- WHAT TO WORK ON:
These records contain pictures, which must be left out; copy exactly the lines from the one with "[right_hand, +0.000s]" up to and including the one with "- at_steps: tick".

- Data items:
------------------------

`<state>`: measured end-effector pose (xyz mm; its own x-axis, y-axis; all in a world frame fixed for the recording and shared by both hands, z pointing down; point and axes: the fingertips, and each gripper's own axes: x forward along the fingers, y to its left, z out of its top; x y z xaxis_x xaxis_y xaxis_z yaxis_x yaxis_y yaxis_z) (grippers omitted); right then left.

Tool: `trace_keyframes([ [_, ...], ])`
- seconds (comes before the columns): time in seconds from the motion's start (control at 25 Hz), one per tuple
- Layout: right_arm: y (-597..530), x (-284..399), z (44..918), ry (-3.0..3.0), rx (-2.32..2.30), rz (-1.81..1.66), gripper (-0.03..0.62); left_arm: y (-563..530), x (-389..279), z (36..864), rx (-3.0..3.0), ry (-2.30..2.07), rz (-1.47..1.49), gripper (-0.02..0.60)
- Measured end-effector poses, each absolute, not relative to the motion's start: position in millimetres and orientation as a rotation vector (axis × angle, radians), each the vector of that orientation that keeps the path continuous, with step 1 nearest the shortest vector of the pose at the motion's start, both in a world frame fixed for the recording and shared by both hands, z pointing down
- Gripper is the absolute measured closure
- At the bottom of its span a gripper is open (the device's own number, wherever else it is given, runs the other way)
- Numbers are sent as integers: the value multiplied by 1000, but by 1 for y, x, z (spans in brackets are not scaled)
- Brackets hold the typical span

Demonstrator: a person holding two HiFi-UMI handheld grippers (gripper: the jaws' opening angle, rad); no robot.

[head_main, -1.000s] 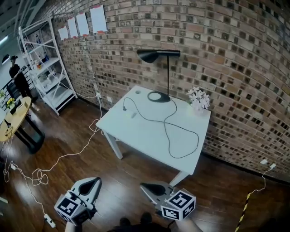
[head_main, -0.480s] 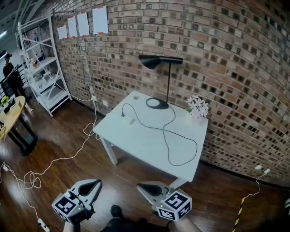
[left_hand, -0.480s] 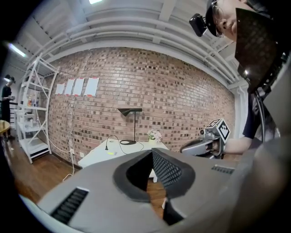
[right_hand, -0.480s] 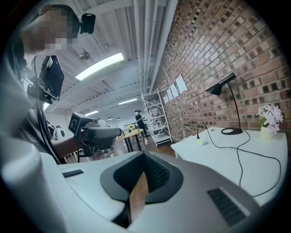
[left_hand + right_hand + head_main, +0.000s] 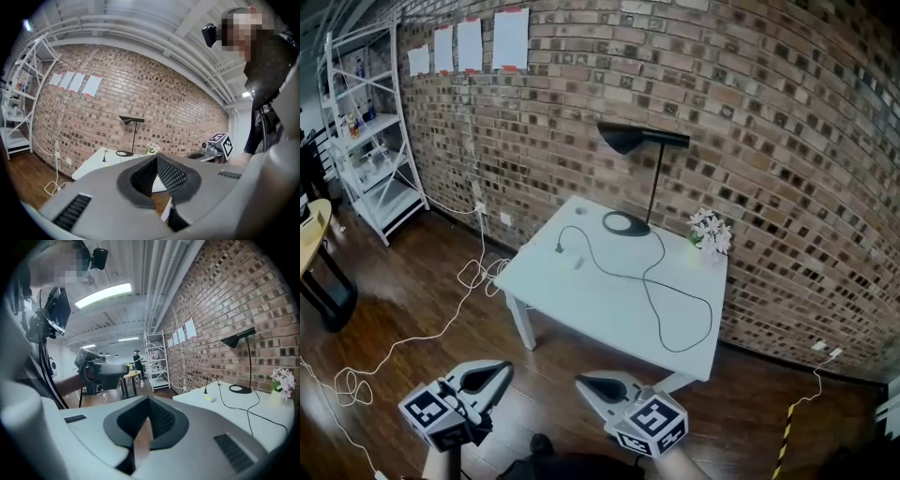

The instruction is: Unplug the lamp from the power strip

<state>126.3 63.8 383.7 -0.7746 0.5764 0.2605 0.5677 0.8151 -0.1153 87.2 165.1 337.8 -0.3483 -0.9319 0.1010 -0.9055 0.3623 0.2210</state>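
Observation:
A black desk lamp (image 5: 642, 173) stands at the far side of a white table (image 5: 581, 300), also seen small in the left gripper view (image 5: 131, 136) and in the right gripper view (image 5: 243, 362). Its black cord (image 5: 675, 309) loops over the tabletop and ends in a plug (image 5: 559, 249) lying near the table's left edge. I cannot make out a power strip. My left gripper (image 5: 500, 371) (image 5: 156, 158) and right gripper (image 5: 583, 382) (image 5: 148, 399) hover low over the wooden floor, well short of the table. Both are shut and hold nothing.
A small pale object (image 5: 578, 263) lies beside the plug, and a pot of white flowers (image 5: 710, 232) stands at the back right corner. A white cable (image 5: 441, 323) trails over the floor from a wall socket (image 5: 480, 208). A white shelf unit (image 5: 370, 141) stands at the left.
The head view has swung a little, so the shelf and the round side table slid toward the left edge. Both grippers stay low in front, with nothing taken hold of.

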Motion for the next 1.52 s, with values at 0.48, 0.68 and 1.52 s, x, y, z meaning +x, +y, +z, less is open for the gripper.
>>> trace_keyframes([
  [0.48, 128, 63, 363, -2717, -881, -98, 594, 197, 46, 336, 1838, -2283, -212, 589],
  [0.68, 147, 51, 362, -2670, -955, -146, 594, 194, 39, 338, 1873, -2244, -214, 589],
  [1.52, 112, -30, 380, -2611, -1196, -64, 599, 104, -23, 363, 1910, -2111, 127, 584],
])
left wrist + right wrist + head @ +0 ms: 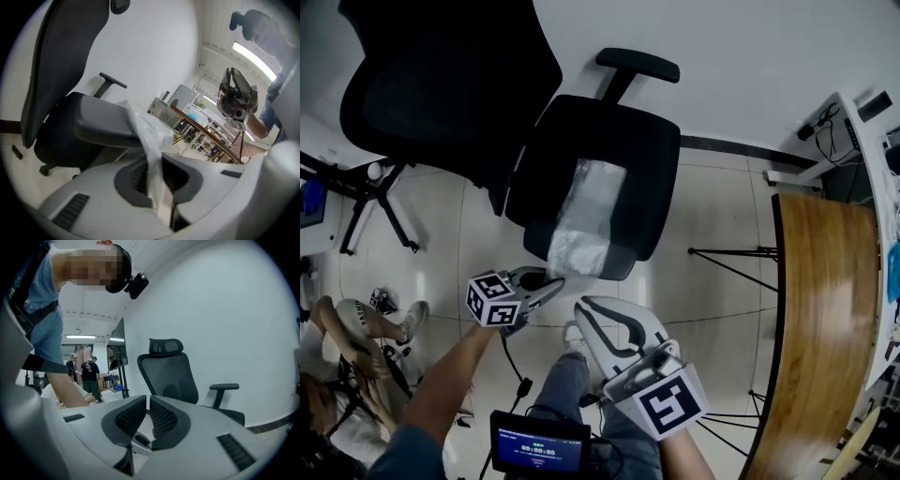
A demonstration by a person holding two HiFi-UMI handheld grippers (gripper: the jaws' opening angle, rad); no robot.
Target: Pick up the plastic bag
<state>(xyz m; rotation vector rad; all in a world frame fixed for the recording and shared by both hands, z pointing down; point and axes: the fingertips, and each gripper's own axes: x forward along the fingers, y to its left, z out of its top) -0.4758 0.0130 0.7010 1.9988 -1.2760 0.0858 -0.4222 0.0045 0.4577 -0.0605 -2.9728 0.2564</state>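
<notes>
A clear plastic bag (586, 217) lies along the seat of a black office chair (623, 141), its near end hanging over the seat's front edge. My left gripper (555, 284) is at that near end, and in the left gripper view the bag (147, 133) runs down between the two pads of the left gripper (154, 164), which pinch the film. My right gripper (583, 307) hovers lower and to the right, off the chair, over the floor. In the right gripper view the right gripper (147, 401) has its jaws nearly together with nothing between them.
A second black chair (441, 75) stands at the upper left, close to the first. A wooden table (825, 309) runs down the right side, with thin tripod legs (731, 253) beside it. A seated person (356, 347) is at the lower left. A small screen (539, 442) hangs below me.
</notes>
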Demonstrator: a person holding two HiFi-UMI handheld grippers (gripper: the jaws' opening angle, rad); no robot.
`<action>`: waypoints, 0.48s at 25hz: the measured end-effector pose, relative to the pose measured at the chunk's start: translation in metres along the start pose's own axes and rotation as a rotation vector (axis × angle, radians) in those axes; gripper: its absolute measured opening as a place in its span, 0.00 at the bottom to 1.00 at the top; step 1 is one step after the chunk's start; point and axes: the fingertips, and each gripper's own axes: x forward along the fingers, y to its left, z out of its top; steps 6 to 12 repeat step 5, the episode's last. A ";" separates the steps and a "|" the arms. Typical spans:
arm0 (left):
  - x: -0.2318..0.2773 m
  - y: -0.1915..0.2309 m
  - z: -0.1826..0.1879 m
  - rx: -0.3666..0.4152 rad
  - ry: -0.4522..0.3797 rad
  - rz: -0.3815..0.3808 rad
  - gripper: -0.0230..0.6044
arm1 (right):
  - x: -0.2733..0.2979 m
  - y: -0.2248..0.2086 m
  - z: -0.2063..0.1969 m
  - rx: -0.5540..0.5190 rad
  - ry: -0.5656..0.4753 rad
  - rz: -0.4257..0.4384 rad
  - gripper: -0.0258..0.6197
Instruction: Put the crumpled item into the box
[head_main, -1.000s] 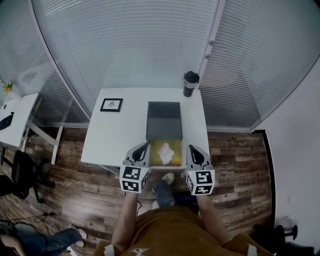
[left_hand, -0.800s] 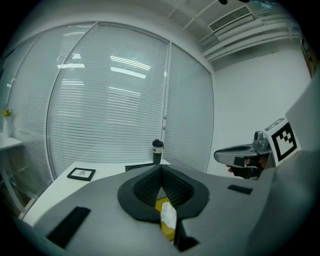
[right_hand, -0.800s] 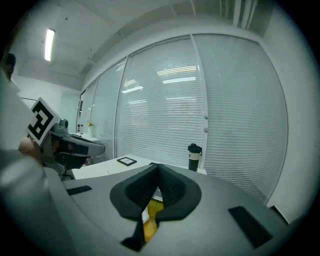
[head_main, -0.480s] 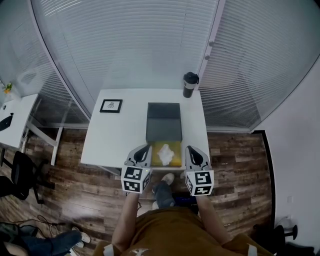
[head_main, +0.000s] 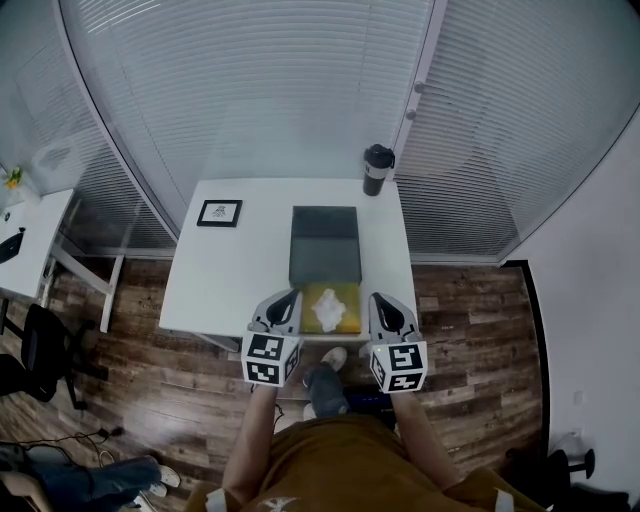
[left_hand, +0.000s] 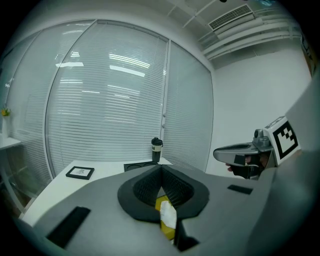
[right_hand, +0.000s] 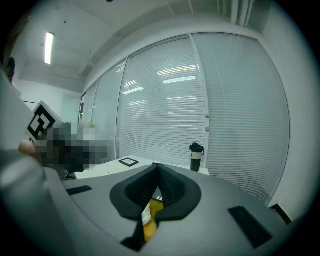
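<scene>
A white crumpled item (head_main: 327, 310) lies inside a yellow open box (head_main: 344, 298) at the white table's near edge. The box's dark grey lid (head_main: 325, 245) lies flat behind it. My left gripper (head_main: 291, 294) hangs just left of the box and my right gripper (head_main: 377, 298) just right of it, both at the table's front edge. Each has its jaws shut with nothing held. In the left gripper view the crumpled item (left_hand: 168, 216) and yellow box (left_hand: 162, 204) show below the left gripper (left_hand: 160, 169). The right gripper (right_hand: 156, 167) view shows the yellow box (right_hand: 150, 228) below too.
A black tumbler (head_main: 376, 168) stands at the table's (head_main: 230, 270) far right corner. A black picture frame (head_main: 219, 212) lies at the far left. Window blinds run behind the table. Wooden floor, a second desk (head_main: 25, 240) and an office chair (head_main: 40, 350) are to the left.
Both grippers stay beside the box, almost still. The head view has shifted slightly. A person's legs at the lower left floor have moved.
</scene>
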 end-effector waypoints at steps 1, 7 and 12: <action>0.000 -0.001 0.000 0.001 0.001 -0.001 0.08 | -0.001 -0.001 -0.001 0.001 0.001 -0.001 0.06; -0.001 -0.002 0.001 0.004 0.001 -0.004 0.07 | -0.003 -0.001 -0.002 0.004 0.004 -0.003 0.06; -0.001 -0.002 0.001 0.004 0.001 -0.004 0.07 | -0.003 -0.001 -0.002 0.004 0.004 -0.003 0.06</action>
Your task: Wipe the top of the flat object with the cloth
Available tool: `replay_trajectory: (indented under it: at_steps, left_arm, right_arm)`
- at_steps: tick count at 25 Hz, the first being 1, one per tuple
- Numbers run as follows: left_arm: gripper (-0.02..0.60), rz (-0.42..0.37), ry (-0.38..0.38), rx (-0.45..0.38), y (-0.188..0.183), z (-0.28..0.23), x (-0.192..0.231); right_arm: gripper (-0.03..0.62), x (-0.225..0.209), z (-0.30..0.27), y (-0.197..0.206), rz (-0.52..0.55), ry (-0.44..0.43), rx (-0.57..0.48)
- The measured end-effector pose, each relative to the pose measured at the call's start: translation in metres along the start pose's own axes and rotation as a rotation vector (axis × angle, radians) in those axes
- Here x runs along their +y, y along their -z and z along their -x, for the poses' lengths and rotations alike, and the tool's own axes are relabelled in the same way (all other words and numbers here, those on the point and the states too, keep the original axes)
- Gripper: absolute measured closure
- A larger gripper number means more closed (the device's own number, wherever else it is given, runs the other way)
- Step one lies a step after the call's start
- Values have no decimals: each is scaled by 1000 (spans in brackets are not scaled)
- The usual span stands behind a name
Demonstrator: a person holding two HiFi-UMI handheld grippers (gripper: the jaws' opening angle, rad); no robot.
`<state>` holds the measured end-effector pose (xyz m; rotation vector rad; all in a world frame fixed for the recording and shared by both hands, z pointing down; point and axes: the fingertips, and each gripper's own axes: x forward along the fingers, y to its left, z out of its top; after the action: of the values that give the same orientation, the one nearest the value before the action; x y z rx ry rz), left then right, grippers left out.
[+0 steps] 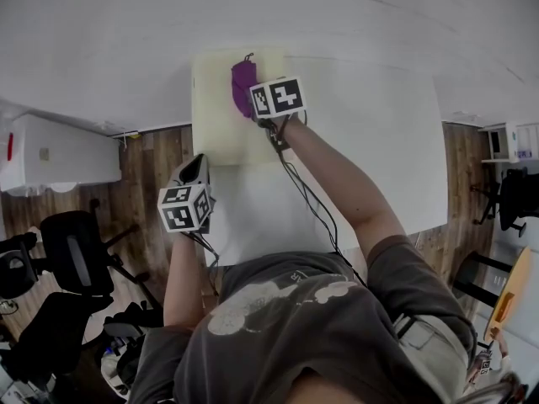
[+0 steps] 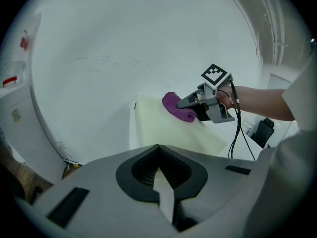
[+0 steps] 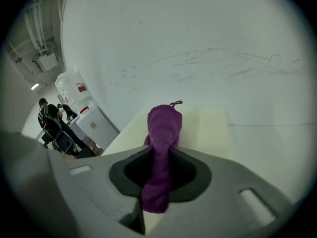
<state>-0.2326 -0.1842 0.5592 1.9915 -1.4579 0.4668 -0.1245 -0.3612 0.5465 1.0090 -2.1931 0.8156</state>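
Observation:
A pale cream flat pad lies at the far left of the white table. A purple cloth rests bunched on the pad's far part. My right gripper is shut on the cloth, which hangs out ahead of its jaws onto the pad as a purple roll. My left gripper hovers near the pad's near left corner, jaws shut with nothing between them. From the left gripper view, the right gripper presses the cloth on the pad.
A white wall rises just behind the pad. Black office chairs and a white cabinet stand on the wooden floor at the left. Black cables trail from the right gripper across the table. People stand far off.

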Motion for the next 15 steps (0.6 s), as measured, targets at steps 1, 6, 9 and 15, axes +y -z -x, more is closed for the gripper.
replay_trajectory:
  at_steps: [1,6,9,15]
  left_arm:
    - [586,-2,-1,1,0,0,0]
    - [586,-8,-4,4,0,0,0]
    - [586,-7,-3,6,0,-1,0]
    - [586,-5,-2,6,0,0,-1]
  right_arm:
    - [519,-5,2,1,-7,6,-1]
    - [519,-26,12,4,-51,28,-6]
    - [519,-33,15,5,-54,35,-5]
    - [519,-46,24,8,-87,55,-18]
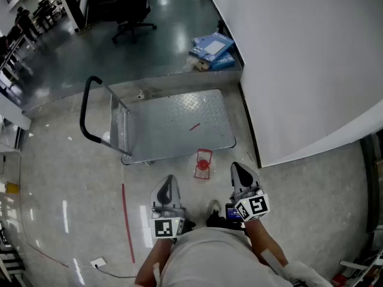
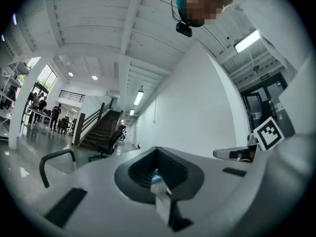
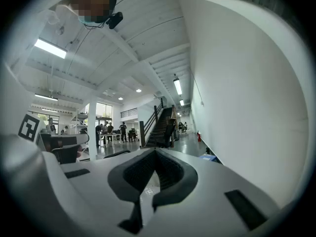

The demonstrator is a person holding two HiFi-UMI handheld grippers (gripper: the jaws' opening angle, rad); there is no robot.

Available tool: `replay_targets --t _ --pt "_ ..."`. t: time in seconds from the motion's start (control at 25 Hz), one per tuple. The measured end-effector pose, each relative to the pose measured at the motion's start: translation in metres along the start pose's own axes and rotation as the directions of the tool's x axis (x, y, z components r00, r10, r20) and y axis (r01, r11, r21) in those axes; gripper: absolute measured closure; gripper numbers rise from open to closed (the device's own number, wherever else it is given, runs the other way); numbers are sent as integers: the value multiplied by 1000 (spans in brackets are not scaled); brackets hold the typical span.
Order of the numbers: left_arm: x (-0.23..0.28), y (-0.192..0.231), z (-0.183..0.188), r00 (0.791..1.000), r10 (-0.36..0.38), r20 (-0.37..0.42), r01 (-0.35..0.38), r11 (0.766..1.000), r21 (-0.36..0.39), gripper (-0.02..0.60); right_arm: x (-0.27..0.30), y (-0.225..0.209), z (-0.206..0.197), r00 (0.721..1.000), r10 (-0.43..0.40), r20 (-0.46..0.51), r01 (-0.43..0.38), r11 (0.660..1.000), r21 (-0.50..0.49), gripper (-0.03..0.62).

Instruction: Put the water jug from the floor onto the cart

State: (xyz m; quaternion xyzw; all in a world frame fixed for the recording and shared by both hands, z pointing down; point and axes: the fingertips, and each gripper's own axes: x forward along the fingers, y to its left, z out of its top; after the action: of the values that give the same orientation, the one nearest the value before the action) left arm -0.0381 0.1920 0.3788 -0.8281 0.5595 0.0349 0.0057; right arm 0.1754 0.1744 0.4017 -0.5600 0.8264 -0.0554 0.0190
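Water jug point(image 1: 203, 163) stands on the floor just beside the near edge of the cart point(image 1: 161, 130), untouched, judged rigid, heavy if full and smooth-walled, best taken by the red handle at its top; left tongs point(image 1: 168, 183) and right tongs point(image 1: 239, 170) both clenched empty, short of it.

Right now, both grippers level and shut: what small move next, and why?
Probably open both and lower toward the red-topped water jug: it stands on the floor before the silver checker-plate cart, while left gripper and right gripper hang empty.

Open industrial hall: staircase point(image 3: 160, 125), platform cart point(image 1: 173, 124).
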Motion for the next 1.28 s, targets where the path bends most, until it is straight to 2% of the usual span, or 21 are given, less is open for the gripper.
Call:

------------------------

- PROBLEM SOLUTION:
[right_hand, +0.000s] 
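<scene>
A white crumpled item (head_main: 327, 310) lies inside a yellow open box (head_main: 344, 298) at the white table's near edge. The box's dark grey lid (head_main: 325, 245) lies flat behind it. My left gripper (head_main: 291, 294) hangs just left of the box and my right gripper (head_main: 377, 298) just right of it, both at the table's front edge. Each has its jaws shut with nothing held. In the left gripper view the crumpled item (left_hand: 168, 216) and yellow box (left_hand: 162, 204) show below the left gripper (left_hand: 160, 169). The right gripper (right_hand: 156, 167) view shows the yellow box (right_hand: 150, 228) below too.
A black tumbler (head_main: 376, 168) stands at the table's (head_main: 230, 270) far right corner. A black picture frame (head_main: 219, 212) lies at the far left. Window blinds run behind the table. Wooden floor, a second desk (head_main: 25, 240) and an office chair (head_main: 40, 350) are to the left.
Both grippers stay beside the box, almost still. The head view has shifted slightly. A person's legs at the lower left floor have moved.
</scene>
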 end-effector waypoints at steps 1, 7 and 12: <action>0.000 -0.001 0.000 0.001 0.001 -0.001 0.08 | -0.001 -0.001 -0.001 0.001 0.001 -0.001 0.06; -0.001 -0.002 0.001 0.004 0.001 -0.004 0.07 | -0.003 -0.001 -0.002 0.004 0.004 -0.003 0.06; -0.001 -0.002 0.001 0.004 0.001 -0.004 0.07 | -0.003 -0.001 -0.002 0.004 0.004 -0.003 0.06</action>
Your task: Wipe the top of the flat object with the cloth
Available tool: `replay_trajectory: (indented under it: at_steps, left_arm, right_arm)`
- at_steps: tick count at 25 Hz, the first being 1, one per tuple

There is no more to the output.